Your horrid brown fins move slowly,
But other betta's have fins that move quickly.
The other betta's have rainbow fins,
Fins the colours of red and green and blue and yellow and pink.
But you only have fins that stink.
Day after day you see betta's come,
and day after day you see betta's go.
And your only friend Flo,
decided to go to a new home.
You're a sad and lonely betta, aren't you?
A year has past and everyone comes,
to get a new pal that lives in water.
They all look around for the beautiful fish,
And there you wish,
"Please, oh please adopt me!"
There are no more fish to see.
Only you, the ugly betta fish.
But this is when the story gets good,
And I know you'd remember if you could,
The girl who stood in the doorway,
Who kindly looked your way.
She skipped on over to get a closer look at you,
She noticed what floated with you,
Poo.
Oh how she felt very bad for you,
And you felt bad for yourself, too.
She saw past your ugly face,
And adopted you and called you Lace.
It was always a mystery why she called you that, Lace.
She kept you until the end,
And she always called you 'friend'.
She knew how it felt,
She was lonely too.
She had no friends either, and she knew it was true.
But the little girl took good care of you,
It was something she went through.
One simple day, the girl got out of bed,
Looked at you, then swung her head,
Then she cried "Lace!

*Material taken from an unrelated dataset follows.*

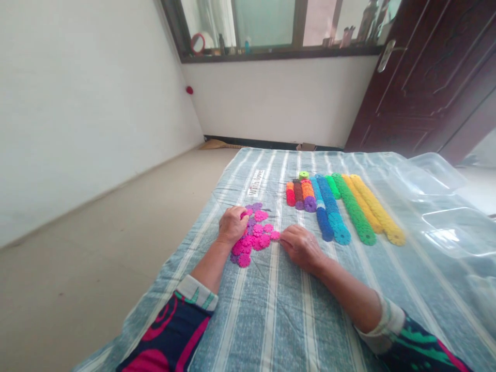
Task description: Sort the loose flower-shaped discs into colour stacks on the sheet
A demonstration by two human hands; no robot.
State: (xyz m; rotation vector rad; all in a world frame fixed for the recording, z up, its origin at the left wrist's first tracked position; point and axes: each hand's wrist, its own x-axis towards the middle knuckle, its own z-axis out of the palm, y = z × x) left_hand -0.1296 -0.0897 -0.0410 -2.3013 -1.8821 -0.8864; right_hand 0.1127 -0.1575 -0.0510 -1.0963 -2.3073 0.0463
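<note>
A loose pile of pink notched plastic discs (258, 240), with some purple discs (251, 225) among them, lies on the striped cloth. At the pile's left edge my left hand (231, 225) is closed, and pink shows at its fingertips; how many discs it grips is hidden. My right hand (303, 248) is on the pile's right side, thumb and fingers pinched at the edge of a single pink disc (275, 235).
Rows of stacked discs lie to the right: red, brown, orange and purple, blue (328, 201), green (353, 209) and yellow (377, 209). Clear plastic containers (459, 230) stand at the right edge. Striped cloth (256, 320) covers the surface, with a "With love" label (256, 183).
</note>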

You've become so beautiful!"
It is true,
Lace said "Yes, and it is because of you."
Everybody now wished that they had picked Lace,
Lace had beautiful purple fins and a beautiful red body.
Everybody was very sorry.
Lace out-lived all of the betta's at the store,
He would miss them no more.
The little girl grew up with him,
And it was good, because they both like to swim,
Lace never died, he is a magical fish!
I hear that that was the little girl's birthday wish!
The little girl named Casey is 36 now,
And Lace is older too.
Casey is thankful that she adopted him,
And she's glad that she didn't choose beauty over personality.
Lace then realized today,
That this was his home to stay.

R.I.P Lace, a beloved betta fish. He belonged to my friend.

There's a lesson to this. NEVER JUDGE ANYONE BY LOOKS! I hope you liked it. Sorry, it's long!


----------



## betta lover1507 (Aug 6, 2011)

i loved it thats what happen to luna she now has blue rays, and spikes coming out am proud *sniffle
i loved that poem everything nice i really do thats what happens to all betta's i just want to get them all and see what they look like with actual lov and care unlike petstores do :[
that was a good poem though thats the point =]]


----------



## EverythingNice55 (Jul 26, 2011)

Thank you very much for the compliment! I am glad you liked it. I am thinking of making more poetry!


----------



## betta lover1507 (Aug 6, 2011)

you should =]]


----------



## EverythingNice55 (Jul 26, 2011)

Thanks again!


----------



## betta lover1507 (Aug 6, 2011)

anytime everythingnice ^_^


----------



## EverythingNice55 (Jul 26, 2011)




----------



## Neil D (Apr 10, 2011)

I liked it!


----------



## EverythingNice55 (Jul 26, 2011)

Thank you!


----------



## betta lover1507 (Aug 6, 2011)

so was lace was your fish before?


----------



## EverythingNice55 (Jul 26, 2011)

No, Lace belonged to my friend.


----------



## Leeniex (Aug 14, 2011)

I'm so sappy that I'm actually crying. I think that should be a children's book.


----------



## EverythingNice55 (Jul 26, 2011)

Oh! Thanks a lot!


----------



## betta lover1507 (Aug 6, 2011)

o ok just wondering =]] i would put it in my signature but it is to long XP


----------



## EverythingNice55 (Jul 26, 2011)

LOL! That's OK!


----------